**TASK ITEM**
The entire set of lines below should be copied exactly.

**DATA SEGMENT**
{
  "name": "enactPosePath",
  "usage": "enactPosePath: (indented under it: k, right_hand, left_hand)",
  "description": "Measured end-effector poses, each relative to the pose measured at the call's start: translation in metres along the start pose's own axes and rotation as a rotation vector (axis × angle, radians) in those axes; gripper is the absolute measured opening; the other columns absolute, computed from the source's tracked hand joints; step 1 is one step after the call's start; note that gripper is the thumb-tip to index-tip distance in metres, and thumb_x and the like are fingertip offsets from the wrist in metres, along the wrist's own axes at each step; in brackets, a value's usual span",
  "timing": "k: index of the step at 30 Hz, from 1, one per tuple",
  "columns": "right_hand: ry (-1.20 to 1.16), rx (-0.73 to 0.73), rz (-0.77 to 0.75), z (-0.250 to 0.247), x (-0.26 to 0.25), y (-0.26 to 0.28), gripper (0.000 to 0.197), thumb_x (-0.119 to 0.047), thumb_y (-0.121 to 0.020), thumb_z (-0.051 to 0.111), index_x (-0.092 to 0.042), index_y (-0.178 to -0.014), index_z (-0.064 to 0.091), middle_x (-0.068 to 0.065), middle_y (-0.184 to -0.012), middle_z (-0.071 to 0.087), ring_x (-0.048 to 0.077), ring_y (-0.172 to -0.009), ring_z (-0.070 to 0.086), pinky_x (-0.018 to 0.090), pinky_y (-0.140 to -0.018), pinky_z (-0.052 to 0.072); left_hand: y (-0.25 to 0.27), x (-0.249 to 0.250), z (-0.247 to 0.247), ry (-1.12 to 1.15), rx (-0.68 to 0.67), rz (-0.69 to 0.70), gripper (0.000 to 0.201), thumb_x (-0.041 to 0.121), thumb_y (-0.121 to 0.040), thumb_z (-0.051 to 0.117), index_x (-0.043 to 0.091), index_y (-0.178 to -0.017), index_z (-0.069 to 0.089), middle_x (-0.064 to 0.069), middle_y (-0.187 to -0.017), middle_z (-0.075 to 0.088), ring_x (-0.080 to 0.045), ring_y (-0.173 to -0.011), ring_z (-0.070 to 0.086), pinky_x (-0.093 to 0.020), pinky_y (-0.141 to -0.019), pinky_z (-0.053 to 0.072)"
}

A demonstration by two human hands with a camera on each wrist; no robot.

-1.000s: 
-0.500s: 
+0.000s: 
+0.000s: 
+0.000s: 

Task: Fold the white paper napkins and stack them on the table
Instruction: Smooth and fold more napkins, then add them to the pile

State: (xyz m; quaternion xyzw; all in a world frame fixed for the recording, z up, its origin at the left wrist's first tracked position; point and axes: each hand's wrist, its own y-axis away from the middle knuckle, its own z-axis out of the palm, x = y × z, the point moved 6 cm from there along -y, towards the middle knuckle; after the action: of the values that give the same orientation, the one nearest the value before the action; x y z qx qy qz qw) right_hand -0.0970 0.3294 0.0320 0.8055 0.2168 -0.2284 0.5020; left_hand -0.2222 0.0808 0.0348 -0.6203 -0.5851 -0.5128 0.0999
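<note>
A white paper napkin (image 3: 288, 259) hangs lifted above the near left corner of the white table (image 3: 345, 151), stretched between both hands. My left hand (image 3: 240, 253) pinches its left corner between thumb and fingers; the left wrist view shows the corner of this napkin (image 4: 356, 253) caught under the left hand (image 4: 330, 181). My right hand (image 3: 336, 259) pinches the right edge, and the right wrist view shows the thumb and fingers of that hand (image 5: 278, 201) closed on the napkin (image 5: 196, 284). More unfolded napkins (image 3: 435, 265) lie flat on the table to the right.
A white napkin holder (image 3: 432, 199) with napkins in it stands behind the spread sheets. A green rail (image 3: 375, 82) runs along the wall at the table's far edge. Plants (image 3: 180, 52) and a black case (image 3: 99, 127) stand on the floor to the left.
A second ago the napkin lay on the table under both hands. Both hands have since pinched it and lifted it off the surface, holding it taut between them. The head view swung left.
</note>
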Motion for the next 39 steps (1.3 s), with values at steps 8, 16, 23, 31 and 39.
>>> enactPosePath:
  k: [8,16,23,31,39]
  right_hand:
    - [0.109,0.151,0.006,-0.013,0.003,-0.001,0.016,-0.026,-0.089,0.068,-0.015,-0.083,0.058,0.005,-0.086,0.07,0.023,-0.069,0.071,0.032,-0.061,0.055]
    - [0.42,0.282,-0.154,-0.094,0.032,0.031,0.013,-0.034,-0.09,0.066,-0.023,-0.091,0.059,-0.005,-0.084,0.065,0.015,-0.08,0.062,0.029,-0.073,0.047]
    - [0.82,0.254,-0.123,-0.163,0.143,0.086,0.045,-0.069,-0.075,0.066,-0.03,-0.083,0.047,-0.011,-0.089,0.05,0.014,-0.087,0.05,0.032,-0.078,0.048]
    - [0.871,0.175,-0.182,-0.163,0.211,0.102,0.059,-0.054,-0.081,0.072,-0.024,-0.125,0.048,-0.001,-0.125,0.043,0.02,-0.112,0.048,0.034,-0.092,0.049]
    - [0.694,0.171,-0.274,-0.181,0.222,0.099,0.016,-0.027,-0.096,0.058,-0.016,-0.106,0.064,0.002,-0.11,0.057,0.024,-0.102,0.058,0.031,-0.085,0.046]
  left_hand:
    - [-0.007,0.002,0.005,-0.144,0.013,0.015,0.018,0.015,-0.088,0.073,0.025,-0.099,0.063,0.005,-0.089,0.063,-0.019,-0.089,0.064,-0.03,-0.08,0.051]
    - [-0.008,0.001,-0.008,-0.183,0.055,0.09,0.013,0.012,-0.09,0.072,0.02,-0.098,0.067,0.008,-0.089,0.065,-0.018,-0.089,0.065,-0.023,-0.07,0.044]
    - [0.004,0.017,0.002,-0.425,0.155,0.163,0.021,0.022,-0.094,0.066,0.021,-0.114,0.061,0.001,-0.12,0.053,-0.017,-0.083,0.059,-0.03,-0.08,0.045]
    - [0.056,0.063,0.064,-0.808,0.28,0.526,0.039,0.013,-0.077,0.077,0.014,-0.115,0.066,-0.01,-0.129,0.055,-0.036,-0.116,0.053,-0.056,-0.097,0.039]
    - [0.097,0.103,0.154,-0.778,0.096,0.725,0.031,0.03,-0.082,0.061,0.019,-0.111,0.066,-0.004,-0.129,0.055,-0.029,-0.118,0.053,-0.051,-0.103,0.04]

**TASK RESPONSE**
{
  "name": "enactPosePath",
  "usage": "enactPosePath: (indented under it: k, right_hand, left_hand)",
  "description": "Measured end-effector poses, each relative to the pose measured at the call's start: translation in metres along the start pose's own axes and rotation as a rotation vector (axis × angle, radians) in those axes; gripper is the absolute measured opening; the other columns absolute, computed from the source's tracked hand joints; step 1 is one step after the call's start; note that gripper is the thumb-tip to index-tip distance in metres, and thumb_x and the like are fingertip offsets from the wrist in metres, along the wrist's own axes at each step; in brackets, a value's usual span",
  "timing": "k: index of the step at 30 Hz, from 1, one per tuple",
  "columns": "right_hand: ry (-1.20 to 1.16), rx (-0.73 to 0.73), rz (-0.77 to 0.75), z (-0.250 to 0.247), x (-0.26 to 0.25), y (-0.26 to 0.28), gripper (0.000 to 0.197), thumb_x (-0.119 to 0.047), thumb_y (-0.121 to 0.020), thumb_z (-0.051 to 0.111), index_x (-0.092 to 0.042), index_y (-0.178 to -0.014), index_z (-0.064 to 0.091), middle_x (-0.068 to 0.065), middle_y (-0.184 to -0.012), middle_z (-0.071 to 0.087), ring_x (-0.048 to 0.077), ring_y (-0.172 to -0.009), ring_z (-0.070 to 0.086), pinky_x (-0.018 to 0.090), pinky_y (-0.140 to -0.018), pinky_z (-0.052 to 0.072); left_hand: y (-0.25 to 0.27), x (-0.249 to 0.250), z (-0.247 to 0.247), ry (-1.12 to 1.15), rx (-0.68 to 0.67), rz (-0.69 to 0.70), gripper (0.000 to 0.201), thumb_x (-0.041 to 0.121), thumb_y (-0.121 to 0.040), thumb_z (-0.051 to 0.117), index_x (-0.043 to 0.091), index_y (-0.178 to -0.017), index_z (-0.069 to 0.089), middle_x (-0.064 to 0.069), middle_y (-0.187 to -0.017), middle_z (-0.075 to 0.088), ring_x (-0.080 to 0.045), ring_y (-0.173 to -0.011), ring_z (-0.070 to 0.086), pinky_x (-0.093 to 0.020), pinky_y (-0.141 to -0.019), pinky_z (-0.053 to 0.072)"
}

A demonstration by two human hands with a camera on each wrist; no robot.

-1.000s: 
-0.500s: 
+0.000s: 
+0.000s: 
+0.000s: 

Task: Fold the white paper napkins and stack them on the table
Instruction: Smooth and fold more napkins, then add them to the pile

State: (xyz m; quaternion xyzw; all in a world frame fixed for the recording, z up, its origin at the left wrist's first tracked position; point and axes: each hand's wrist, its own y-axis away from the middle knuckle, its own z-axis out of the palm, x = y × z, the point moved 6 cm from there along -y, towards the middle knuckle; after the action: of the values that give the same orientation, the one nearest the value before the action; x y z qx qy qz qw) right_hand -0.0970 0.3294 0.0320 0.8055 0.2168 -0.2284 0.5020; left_hand -0.2222 0.0808 0.0348 -0.6203 -0.5851 -0.5128 0.0999
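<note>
A white paper napkin (image 3: 288, 259) hangs lifted above the near left corner of the white table (image 3: 345, 151), stretched between both hands. My left hand (image 3: 240, 253) pinches its left corner between thumb and fingers; the left wrist view shows the corner of this napkin (image 4: 356, 253) caught under the left hand (image 4: 330, 181). My right hand (image 3: 336, 259) pinches the right edge, and the right wrist view shows the thumb and fingers of that hand (image 5: 278, 201) closed on the napkin (image 5: 196, 284). More unfolded napkins (image 3: 435, 265) lie flat on the table to the right.
A white napkin holder (image 3: 432, 199) with napkins in it stands behind the spread sheets. A green rail (image 3: 375, 82) runs along the wall at the table's far edge. Plants (image 3: 180, 52) and a black case (image 3: 99, 127) stand on the floor to the left.
A second ago the napkin lay on the table under both hands. Both hands have since pinched it and lifted it off the surface, holding it taut between them. The head view swung left.
</note>
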Motion for the next 39 steps (1.3 s), with values at steps 8, 16, 23, 31 and 39.
>>> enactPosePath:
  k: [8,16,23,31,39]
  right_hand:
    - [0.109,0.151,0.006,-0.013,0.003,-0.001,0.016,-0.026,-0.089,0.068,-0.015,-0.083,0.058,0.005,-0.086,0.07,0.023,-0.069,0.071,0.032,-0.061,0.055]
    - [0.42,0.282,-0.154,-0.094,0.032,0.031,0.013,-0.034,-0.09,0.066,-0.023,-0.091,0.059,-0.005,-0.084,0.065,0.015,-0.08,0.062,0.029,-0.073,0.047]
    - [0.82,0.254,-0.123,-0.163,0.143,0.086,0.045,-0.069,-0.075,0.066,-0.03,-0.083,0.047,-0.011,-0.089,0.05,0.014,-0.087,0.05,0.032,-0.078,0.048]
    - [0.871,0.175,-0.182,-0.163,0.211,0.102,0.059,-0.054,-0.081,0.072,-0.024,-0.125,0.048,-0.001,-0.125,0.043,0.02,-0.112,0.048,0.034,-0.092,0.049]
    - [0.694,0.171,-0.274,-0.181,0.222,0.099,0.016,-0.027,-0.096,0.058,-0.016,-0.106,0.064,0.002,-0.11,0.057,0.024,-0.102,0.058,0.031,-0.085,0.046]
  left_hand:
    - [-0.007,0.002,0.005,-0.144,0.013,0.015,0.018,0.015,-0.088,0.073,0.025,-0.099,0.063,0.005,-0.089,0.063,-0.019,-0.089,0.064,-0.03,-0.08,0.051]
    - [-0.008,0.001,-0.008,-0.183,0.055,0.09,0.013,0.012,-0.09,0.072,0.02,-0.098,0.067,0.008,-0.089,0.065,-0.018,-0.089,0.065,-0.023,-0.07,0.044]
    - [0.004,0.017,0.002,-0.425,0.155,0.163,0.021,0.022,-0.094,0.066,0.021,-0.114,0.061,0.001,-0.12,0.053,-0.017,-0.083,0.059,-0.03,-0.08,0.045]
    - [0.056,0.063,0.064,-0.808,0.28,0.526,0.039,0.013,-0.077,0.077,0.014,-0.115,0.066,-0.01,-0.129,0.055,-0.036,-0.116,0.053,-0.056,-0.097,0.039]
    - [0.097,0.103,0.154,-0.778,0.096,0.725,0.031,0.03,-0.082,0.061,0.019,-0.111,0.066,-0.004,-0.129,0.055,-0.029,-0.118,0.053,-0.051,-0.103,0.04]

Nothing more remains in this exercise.